Certains intellectuels rwandais utilisent souvent le goût des Rwandais pour la métaphore, pour faire passer des messages cachés. Le discours de Théodore Sindikubwabo fut le signal du début du génocide à Butare, celui de Mugesera déclenchera le massacre de dizaines de Tutsi au nord du pays, et il sera utilisé abondamment par les animateurs de la Radio Télévision Libre des Mille Collines qui incitait d'avril à juillet 1994, au génocide des Tutsi et à l’assassinat des Hutu qui s’y opposaient. Lorsque les juges rwandais entendront les mots de Mugesera prononcés à Kabaya, ils entendront la même chose que nous, sur les collines en novembre 1992, personne n'aura à leur expliquer ce que Léon Mugesera voulait dire par Kuki badafata abo babajyana na bo bose ngo babatsembe ?[2] ou Jye ndakumenyesha ko iwanyu ali muli Ethiopiya, ko tuzabanyuza muli Nyabarongo mukagera yo bwangu" ![3]  


Ce matin, c'est avec une immense émotion que j'ai regardé les images de Léon Mugesera menotté sur le tarmac de l'aéroport de Kigali. J'ai pleuré en repensant à Joseph qui fut sans doute parmi les premiers au Rwanda à retranscrire le discours de Kabaya en 1992 et qui m'en donna une copie. Isibo, un journal d'opposition, le publia le premier au Rwanda [4]. Joseph Mudatsikira et André Kameya, le fondateur du journal « Rwanda Rushya », tous deux journalistes de talent, seront sauvagement assassinés pendant le génocide des Tutsi. J’ai une pensée pour eux aujourd’hui et, je salue leur courage.

Aujourd'hui, Léon Mugesera va se retrouver face à la jeunesse rwandaise, qui n'a entendu parlé du « discours de Léon Mugesera » que dans les livres d'histoire ou dans les témoignages de ceux qui l’ont entendu à l’époque. Et c'est sans doute cela le plus important. Que, à la suite d'un procès juste et équitable, un procès public devant le peuple rwandais, en kinyarwanda, les anciens qui l’ont subi retrouvent l’apaisement, et que la jeunesse rwandaise comprenne pourquoi l'ethnisme n'a plus droit de cité au Rwanda.

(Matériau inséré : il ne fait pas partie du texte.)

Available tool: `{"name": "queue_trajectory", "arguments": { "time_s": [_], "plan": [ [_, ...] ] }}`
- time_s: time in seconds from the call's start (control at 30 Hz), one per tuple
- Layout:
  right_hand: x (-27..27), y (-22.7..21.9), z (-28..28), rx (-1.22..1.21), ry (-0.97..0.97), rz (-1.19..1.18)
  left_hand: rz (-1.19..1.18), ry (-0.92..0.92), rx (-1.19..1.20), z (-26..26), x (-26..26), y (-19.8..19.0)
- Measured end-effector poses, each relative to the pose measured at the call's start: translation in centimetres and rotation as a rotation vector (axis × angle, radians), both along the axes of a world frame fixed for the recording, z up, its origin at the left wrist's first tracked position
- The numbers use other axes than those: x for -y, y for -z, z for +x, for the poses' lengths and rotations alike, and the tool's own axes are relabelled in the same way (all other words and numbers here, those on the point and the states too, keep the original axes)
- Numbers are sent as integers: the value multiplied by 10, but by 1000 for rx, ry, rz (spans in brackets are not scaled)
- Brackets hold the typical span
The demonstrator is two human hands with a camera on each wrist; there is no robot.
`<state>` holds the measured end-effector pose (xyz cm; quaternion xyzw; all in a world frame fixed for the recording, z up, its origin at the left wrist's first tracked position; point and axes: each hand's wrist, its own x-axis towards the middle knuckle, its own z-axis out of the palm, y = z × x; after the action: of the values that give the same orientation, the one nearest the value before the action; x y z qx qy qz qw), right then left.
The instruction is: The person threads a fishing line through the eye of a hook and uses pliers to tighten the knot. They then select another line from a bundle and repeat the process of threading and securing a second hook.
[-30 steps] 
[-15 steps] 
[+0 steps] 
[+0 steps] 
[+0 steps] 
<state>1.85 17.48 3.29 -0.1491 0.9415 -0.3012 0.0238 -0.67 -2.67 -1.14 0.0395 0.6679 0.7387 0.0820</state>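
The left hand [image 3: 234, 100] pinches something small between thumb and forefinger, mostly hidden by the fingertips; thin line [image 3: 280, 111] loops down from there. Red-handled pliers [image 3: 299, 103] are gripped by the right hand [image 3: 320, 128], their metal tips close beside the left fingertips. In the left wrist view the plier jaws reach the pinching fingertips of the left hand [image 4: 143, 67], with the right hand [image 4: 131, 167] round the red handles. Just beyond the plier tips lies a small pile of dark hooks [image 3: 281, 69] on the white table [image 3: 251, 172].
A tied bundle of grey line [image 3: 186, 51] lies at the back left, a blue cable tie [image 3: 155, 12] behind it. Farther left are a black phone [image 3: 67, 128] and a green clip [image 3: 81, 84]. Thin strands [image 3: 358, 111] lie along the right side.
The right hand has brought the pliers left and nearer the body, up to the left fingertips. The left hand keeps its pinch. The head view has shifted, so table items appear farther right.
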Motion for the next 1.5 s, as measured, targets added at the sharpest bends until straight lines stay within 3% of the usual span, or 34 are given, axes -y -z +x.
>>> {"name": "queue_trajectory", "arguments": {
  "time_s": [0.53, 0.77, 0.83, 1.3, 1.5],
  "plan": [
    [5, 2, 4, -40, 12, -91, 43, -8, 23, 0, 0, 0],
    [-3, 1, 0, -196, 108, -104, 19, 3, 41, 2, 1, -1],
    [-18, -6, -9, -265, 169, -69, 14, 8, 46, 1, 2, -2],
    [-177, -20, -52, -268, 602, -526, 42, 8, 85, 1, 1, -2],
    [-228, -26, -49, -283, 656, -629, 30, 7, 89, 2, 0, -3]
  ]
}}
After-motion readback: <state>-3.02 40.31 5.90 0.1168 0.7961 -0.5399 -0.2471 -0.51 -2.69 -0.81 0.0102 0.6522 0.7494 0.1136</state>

[1] Traduction du professeur Thomas Kamanzi admise comme preuve par la justice canadienne.
[2] « Pourquoi n'arrête-t-on pas ceux qui les amènent et pourquoi ne les extermine-t-on pas tous ? »
[3]  « Chez toi c'est en Ethiopie, que nous vous ferons passer par la Nyabarongo pour que vous parveniez vite là-bas ».
[4] Isibo, n° 77, 22-29 novembre 1992, pp. 6-9 : « Gucyura Abatutsi ni ukubanyuza iya yabarongo ! (Mugesera Léon, meeting MRND Kabaya) ».